Site icon Corriere Nazionale

Vincenzo Mazzaferro pubblica il romanzo: «Il Torculare di Erofilo»

libri

Può un robot sostituire l’intuito del medico? Il chirurgo Vincenzo Mazzaferro risponde con un romanzo: «Il Torculare di Erofilo»

Il Torculare di Erofilo si muove su due piani temporali accomunati dall’obiettivo di conoscere meglio la vita e i suoi meccanismi. Da un lato il passato di una storia che parte da Alessandria d’Egitto, dove il medico greco Erofilo sfida i dogmi e le superstizioni del suo tempo scoprendo che il cervello – e non il cuore – è il vero motore del pensiero e del sistema nervoso. Dall’altro lato, ai giorni nostri, un’aula di tribunale, dove i protagonisti si scontrano con la legge e con una giudice dalla complessa umanità. Al centro del caso c’è la presunta colpa medica di un robot chirurgico che opera in totale autonomia.

La scelta di strutturare i capitoli seguendo i numeri di Fibonacci non è solo un esercizio di stile, ma una precisa chiave di lettura filosofica. Come la spirale aurea regola lo sviluppo armonioso e geometrico della natura, così l’autore dimostra come la conoscenza umana, la biologia e la tecnologia progrediscano per accumulazione e balzi in avanti, affrontando una complessità sempre maggiore.

Al centro della narrazione delle vite dei quattro protagonisti c’è l’acceso dibattito sulla digitalizzazione della sanità e sull’impatto dei robot capaci di decidere in campo medico. Mazzaferro solleva interrogativi cruciali e quanto mai attuali: può una macchina sostituire l’intuito clinico derivato dall’esperienza? Qual è il confine tra l’efficienza algoritmica e la sensibilità umana di fronte al dolore? Dove va la ricerca medica se l’intuito e la passione del condurla vengono sostituite da infinite masse di dati? La medicina deve occuparsi delle “cose ultime” o solo delle “penultime”? C’è spazio per una co-evoluzione pacifica del genere umano e delle macchine? Con molti richiami alla filosofia e alla storia della scienza, il romanzo ricorda al lettore che la biologia e la medicina sono intrinsecamente radicate nell’incertezza e nell’adattamento all’ambiente.  Il romanzo mette in guardia dai rischi ma allo stesso tempo lancia un messaggio di profonda speranza: celebra la bellezza intramontabile dello sforzo umano nel cercare la verità e nel prendersi contemporaneamente cura dell’altro.

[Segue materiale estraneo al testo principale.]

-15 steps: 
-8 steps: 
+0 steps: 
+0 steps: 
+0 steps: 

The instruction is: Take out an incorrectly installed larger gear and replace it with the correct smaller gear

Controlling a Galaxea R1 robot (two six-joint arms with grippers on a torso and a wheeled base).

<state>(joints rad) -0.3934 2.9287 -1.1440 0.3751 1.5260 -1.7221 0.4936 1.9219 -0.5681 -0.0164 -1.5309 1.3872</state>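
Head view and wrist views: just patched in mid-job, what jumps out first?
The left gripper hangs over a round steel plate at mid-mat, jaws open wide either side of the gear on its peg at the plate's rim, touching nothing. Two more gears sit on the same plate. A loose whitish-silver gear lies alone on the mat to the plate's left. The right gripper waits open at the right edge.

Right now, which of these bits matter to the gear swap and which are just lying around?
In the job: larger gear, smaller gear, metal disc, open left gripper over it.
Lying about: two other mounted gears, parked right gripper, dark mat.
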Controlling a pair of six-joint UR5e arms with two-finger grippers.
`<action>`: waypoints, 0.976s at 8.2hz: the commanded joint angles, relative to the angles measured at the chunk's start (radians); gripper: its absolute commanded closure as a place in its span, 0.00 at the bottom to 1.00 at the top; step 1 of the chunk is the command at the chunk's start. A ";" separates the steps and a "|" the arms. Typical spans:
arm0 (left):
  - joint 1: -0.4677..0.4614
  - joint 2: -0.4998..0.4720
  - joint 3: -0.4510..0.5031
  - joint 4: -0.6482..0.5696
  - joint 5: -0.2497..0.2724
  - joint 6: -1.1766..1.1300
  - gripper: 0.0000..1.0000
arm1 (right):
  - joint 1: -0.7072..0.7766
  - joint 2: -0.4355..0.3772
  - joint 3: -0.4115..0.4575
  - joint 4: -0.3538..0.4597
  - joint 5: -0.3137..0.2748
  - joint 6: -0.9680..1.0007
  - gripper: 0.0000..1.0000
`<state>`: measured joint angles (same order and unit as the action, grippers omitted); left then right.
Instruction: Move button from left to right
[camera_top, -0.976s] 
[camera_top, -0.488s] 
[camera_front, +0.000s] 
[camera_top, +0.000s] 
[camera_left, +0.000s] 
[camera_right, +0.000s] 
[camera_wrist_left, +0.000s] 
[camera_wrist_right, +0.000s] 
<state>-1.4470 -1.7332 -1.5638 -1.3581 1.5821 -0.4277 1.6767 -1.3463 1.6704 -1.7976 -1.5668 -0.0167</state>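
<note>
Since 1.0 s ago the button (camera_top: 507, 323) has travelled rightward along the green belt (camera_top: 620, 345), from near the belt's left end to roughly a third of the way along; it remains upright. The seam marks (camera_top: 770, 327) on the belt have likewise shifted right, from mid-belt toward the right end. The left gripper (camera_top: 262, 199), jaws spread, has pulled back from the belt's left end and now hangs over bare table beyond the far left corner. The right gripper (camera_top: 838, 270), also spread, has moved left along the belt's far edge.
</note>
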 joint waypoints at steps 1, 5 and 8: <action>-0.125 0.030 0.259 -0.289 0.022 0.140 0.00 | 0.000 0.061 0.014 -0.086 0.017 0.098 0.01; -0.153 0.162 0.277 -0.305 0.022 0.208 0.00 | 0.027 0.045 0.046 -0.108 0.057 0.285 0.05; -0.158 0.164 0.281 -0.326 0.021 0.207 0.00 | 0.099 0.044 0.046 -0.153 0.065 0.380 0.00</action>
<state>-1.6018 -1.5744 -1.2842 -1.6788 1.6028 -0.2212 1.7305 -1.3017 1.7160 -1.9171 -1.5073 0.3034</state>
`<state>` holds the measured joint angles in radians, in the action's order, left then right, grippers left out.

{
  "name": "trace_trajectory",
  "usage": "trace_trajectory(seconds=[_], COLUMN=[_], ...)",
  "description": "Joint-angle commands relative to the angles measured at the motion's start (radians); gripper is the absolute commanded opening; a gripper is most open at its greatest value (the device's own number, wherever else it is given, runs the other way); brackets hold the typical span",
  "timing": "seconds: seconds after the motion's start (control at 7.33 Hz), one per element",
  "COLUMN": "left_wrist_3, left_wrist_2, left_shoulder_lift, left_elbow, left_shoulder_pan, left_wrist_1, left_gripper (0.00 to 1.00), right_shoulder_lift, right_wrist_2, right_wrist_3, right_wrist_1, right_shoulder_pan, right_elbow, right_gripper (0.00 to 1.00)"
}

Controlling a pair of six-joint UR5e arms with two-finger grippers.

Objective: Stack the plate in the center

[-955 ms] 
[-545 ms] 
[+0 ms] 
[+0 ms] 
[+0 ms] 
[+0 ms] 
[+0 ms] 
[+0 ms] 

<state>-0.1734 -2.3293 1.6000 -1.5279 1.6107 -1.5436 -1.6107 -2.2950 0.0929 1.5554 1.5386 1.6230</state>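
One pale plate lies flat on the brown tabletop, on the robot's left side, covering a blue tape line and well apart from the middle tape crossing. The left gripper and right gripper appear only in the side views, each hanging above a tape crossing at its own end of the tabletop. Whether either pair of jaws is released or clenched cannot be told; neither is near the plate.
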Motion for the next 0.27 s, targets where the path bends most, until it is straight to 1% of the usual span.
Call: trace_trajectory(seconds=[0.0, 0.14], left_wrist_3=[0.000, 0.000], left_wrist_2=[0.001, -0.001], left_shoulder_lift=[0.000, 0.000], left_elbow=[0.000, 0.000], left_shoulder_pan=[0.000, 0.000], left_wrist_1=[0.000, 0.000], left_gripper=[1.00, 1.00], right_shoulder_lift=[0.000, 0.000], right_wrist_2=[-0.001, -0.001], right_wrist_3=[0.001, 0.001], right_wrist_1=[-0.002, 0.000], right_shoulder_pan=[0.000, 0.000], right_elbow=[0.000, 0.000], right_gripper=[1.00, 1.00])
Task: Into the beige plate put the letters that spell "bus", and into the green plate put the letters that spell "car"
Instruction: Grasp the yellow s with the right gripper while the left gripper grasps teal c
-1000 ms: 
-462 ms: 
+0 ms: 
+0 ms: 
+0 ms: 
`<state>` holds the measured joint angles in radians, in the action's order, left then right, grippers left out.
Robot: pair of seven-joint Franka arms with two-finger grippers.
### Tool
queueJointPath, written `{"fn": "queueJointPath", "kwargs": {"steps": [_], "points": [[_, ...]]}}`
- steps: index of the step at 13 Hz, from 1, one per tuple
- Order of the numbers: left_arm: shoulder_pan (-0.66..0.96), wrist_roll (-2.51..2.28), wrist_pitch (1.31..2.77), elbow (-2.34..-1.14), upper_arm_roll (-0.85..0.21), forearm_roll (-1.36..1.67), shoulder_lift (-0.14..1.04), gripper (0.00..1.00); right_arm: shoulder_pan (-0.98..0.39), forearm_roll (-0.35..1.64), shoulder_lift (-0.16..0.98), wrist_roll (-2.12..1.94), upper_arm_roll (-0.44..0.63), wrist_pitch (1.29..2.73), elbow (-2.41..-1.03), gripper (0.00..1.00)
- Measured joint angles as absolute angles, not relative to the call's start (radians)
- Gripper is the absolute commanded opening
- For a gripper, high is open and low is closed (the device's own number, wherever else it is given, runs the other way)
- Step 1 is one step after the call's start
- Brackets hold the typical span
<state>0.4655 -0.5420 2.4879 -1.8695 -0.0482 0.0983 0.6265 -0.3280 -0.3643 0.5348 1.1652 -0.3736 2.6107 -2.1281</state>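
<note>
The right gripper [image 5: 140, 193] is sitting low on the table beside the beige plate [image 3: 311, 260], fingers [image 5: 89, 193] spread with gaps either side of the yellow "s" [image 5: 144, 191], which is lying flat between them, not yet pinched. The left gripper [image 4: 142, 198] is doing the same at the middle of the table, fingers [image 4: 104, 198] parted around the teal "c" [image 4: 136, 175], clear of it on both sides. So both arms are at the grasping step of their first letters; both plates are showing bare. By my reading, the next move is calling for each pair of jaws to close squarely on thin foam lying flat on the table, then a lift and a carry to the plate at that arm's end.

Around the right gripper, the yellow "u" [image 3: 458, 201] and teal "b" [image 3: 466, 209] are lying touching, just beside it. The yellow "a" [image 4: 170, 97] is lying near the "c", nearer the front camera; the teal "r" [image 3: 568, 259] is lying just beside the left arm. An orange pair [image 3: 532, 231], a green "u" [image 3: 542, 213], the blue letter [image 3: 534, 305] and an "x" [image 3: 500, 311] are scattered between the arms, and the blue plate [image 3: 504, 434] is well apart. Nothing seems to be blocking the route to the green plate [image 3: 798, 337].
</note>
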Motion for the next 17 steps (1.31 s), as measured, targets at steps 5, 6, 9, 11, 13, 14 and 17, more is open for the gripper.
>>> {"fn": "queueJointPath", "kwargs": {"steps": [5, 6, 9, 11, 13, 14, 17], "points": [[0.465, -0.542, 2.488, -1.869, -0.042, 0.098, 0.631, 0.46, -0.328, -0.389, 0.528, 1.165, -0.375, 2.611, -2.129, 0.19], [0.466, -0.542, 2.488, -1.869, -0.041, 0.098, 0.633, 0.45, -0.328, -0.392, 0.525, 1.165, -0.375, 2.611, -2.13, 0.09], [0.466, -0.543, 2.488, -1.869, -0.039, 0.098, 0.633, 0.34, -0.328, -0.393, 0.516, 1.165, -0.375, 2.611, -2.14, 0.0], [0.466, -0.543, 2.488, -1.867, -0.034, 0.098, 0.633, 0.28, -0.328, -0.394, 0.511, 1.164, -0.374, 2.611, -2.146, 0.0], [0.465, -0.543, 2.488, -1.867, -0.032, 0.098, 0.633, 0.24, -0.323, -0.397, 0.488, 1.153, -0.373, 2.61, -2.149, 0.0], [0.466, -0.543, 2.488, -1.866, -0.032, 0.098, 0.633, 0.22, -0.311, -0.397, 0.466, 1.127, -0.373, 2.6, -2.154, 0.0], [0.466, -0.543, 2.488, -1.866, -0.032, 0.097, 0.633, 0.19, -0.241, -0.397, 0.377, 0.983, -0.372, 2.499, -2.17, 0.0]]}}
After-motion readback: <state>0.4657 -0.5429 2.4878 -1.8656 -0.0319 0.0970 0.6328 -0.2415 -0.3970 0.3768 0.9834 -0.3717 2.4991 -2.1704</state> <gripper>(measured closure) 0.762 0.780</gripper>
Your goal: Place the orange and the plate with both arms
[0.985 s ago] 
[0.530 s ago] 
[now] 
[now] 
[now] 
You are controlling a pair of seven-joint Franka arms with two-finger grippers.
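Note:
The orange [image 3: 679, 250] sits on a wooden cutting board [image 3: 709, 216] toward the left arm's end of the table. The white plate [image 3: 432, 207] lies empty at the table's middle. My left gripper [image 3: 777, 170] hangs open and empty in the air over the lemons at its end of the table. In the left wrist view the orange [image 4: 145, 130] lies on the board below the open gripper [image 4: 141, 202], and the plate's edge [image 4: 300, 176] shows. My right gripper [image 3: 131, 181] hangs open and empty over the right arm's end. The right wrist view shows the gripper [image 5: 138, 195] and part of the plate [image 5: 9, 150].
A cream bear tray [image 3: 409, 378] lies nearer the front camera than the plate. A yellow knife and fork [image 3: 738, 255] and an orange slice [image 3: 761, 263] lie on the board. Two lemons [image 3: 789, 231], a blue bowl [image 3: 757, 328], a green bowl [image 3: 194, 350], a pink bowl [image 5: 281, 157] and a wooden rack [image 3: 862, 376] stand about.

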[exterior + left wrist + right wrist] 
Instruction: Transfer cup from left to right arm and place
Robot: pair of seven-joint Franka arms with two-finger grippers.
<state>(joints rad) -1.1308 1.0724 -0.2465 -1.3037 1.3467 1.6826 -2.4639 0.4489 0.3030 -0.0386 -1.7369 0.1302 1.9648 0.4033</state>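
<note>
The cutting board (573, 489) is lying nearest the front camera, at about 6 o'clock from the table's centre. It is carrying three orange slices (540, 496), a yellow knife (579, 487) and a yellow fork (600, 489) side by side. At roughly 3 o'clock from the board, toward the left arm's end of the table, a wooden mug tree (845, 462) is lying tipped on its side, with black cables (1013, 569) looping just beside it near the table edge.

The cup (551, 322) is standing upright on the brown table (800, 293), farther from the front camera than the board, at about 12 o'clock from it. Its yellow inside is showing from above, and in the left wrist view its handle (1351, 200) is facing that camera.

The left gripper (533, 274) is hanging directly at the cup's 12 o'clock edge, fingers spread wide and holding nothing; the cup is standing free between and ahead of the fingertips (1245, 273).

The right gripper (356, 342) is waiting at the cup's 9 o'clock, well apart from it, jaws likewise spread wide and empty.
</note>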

Dichiara l’Autore: Ho scritto questo libro con la stessa urgenza interiore e con gli stessi dubbi con cui un medico vive dopo molta ricerca l’istante in cui intuisce che la soluzione a un grave problema altrui dipende dalla sua intuizione e dalle sue azioni. Avrò avuto ragione nel pensare di alleviare così il peso di questa malattia? Uscirò col mio paziente dal buio del dolore e della non-conoscenza o solo mi caricherò di un errore da cui ricominciare? In un tempo in cui molte certezze vengono meno ho pensato fosse necessario provare a riflettere su ciò che la biologia della vita ha da insegnare alla tecnologia dell’esistenza. Questo libro ci chiama a un impegno urgente: quello di costruire un futuro in cui la tecnologia non dovrà essere subìta, ma sviluppata a difesa della libertà umana e delle buone idee.

Vincenzo Mazzaferro (Novara, 1957) è medico chirurgo, ricercatore e professore all’Università degli Studi di Milano. Formatosi negli Stati Uniti, è tornato all’Istituto Nazionale dei Tumori, dove ha aperto per primo la strada della cura di alcuni tumori con il trapianto di fegato. L’attenzione alle implicazioni sociali della medicina, della ricerca e dell’etica del lavoro ha da sempre alimentato il suo impegno e la sua passione per le scienze della vita.